Pitfalls Encountered When Initializing a Kubernetes Cluster
The First Problem
Recently, when using kubeadm to initialize a k8s cluster, I encountered a peculiar problem where my kube-proxy Pod kept restarting. This issue took me a whole afternoon. I checked the Pod’s Events, the Log, the Node’s usage limits, the compatibility of the CNI plugins, and almost everything. The error message was very simple, and it wasn’t even an Error, just a Warning, that the Sandbox has changed and therefore it was exiting gracefully. The specific prompt was Pod sandbox changed, it will be killed and re-created.

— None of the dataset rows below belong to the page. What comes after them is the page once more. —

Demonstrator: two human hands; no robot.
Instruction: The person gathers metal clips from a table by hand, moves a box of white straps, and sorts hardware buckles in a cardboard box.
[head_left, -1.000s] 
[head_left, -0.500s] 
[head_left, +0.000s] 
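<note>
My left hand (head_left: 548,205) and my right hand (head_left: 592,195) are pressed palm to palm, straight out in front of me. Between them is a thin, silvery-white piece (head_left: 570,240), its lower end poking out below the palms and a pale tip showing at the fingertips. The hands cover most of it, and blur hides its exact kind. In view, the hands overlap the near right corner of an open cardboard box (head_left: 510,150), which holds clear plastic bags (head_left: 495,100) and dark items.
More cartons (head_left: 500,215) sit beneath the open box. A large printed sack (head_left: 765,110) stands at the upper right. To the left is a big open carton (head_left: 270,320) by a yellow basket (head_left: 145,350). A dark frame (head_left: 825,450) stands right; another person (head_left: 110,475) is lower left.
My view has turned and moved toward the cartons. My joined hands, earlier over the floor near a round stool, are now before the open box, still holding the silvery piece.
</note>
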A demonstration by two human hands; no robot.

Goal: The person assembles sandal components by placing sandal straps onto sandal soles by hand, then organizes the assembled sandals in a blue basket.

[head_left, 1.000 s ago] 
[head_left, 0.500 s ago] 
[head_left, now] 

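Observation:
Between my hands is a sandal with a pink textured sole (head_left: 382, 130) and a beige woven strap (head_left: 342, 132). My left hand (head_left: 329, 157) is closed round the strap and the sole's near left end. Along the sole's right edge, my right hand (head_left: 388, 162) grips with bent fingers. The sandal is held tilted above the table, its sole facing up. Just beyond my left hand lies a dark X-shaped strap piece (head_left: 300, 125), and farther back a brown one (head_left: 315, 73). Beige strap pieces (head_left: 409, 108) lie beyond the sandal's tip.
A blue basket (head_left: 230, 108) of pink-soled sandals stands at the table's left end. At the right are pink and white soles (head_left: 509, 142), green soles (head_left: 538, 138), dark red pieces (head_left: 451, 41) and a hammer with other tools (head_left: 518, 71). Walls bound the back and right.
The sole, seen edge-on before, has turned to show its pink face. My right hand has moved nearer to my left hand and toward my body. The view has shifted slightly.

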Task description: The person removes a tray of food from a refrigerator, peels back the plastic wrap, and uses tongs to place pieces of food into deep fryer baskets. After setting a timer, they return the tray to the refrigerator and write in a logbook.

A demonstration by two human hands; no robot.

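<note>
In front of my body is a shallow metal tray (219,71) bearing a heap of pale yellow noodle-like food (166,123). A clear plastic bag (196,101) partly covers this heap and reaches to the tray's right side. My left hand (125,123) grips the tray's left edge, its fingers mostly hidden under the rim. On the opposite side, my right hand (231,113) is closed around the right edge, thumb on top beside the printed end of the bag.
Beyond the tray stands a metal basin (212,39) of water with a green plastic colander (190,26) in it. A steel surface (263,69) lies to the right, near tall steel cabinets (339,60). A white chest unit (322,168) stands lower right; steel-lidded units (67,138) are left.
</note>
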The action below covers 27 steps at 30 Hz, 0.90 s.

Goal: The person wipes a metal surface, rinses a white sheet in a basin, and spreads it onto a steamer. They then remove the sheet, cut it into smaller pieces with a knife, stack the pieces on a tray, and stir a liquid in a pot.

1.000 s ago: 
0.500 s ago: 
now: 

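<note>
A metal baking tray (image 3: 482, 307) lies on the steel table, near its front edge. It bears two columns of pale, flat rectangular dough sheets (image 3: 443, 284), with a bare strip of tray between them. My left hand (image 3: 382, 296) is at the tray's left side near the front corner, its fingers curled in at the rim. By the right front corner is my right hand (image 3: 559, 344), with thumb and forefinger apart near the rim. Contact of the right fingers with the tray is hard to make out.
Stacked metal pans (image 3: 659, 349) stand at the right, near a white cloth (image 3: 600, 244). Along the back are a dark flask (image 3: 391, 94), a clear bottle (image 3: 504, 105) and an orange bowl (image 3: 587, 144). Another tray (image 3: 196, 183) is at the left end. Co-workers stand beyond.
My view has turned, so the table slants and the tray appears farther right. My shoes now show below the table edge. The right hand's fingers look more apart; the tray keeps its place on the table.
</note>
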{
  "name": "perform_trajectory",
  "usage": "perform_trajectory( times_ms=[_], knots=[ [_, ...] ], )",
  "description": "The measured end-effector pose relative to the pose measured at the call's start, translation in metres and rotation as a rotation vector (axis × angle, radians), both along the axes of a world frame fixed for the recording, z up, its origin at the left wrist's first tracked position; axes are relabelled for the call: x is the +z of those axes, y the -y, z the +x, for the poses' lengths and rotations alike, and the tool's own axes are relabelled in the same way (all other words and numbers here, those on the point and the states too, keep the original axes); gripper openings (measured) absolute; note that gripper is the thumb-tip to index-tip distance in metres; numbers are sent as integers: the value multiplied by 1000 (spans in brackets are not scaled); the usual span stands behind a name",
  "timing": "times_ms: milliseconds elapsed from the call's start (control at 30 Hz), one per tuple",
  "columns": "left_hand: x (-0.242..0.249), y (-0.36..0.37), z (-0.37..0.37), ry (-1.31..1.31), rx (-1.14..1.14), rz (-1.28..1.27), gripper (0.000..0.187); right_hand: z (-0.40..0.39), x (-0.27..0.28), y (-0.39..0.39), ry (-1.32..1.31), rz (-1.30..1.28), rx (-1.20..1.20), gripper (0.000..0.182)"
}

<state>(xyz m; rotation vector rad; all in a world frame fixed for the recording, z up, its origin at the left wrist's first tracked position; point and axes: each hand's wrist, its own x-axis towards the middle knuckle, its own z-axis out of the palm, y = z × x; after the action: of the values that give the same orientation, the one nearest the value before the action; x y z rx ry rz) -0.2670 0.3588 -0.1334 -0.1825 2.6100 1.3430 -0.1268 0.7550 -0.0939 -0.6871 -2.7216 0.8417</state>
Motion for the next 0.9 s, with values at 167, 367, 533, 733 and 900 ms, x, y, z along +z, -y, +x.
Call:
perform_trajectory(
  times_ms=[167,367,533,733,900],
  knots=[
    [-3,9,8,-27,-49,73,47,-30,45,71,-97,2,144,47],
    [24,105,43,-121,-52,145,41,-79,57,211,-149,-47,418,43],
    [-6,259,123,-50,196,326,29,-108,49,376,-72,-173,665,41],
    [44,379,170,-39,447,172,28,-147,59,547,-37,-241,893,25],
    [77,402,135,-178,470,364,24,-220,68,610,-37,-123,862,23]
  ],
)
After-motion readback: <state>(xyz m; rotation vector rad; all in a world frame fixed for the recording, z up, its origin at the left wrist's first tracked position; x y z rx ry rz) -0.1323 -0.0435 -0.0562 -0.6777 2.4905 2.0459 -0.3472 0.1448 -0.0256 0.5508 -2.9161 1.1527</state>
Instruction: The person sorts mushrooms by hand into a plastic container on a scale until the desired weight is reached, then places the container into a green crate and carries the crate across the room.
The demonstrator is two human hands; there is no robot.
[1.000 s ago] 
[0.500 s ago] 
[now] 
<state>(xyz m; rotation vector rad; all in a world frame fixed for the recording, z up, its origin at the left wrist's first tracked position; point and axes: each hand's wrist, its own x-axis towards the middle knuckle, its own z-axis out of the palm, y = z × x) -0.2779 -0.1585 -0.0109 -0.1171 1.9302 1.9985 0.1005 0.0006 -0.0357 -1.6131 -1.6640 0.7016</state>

Fortunately, I found some answers in a Kubernetes issue: https://github.com/kubernetes/kubernetes/issues/110177
This seems to be a problem with CRI compatibility under some of the latest versions of Ubuntu. I tried modifying the settings, but it didn’t work, so I guess I need to delve deeper into the root of the problem. As I continued to delve deeper, I discovered a discussion that almost had the same issue as mine: https://discuss.kubernetes.io/t/kubernetes-cluster-back-off-restarting-failed-container-in-kube-system-namespace/26971
Eventually, I found a detailed explanation in a corner of the official documentation: https://kubernetes.io/docs/setup/production-environment/container-runtimes/#containerd
I attempted to read through all the documentation and understand the reason behind this issue:
In Linux, they use a technology called control groups to limit the resources allocated to processes. Both kubelet and the underlying container runtime need to interact with control groups. They use a cgroup driver to set control groups, so it’s necessary to make sure they are using the same cgroup driver. The default cgroup driver in kubelet is called cgroupfs
, while when choosing systemd as the init system for the Linux distribution, it has its own cgroup driver, namely the systemd cgroup driver, which providesA higher level of abstraction (on top of cgroupfs
), allows other programs that need to modify control groups (various containerized programs) to avoid directly operating on cgroupfs
.
In Ubuntu, the systemd cgroup driver is used. At this time, if kubelet or one of the container runtimes directly uses cgroupfs
, it may lead to two unsynchronized views (which is equivalent to two cgroup managers managing control groups at the same time), leading to some instability. So the best solution is for both kubelet and the container runtime to use the systemd cgroup driver.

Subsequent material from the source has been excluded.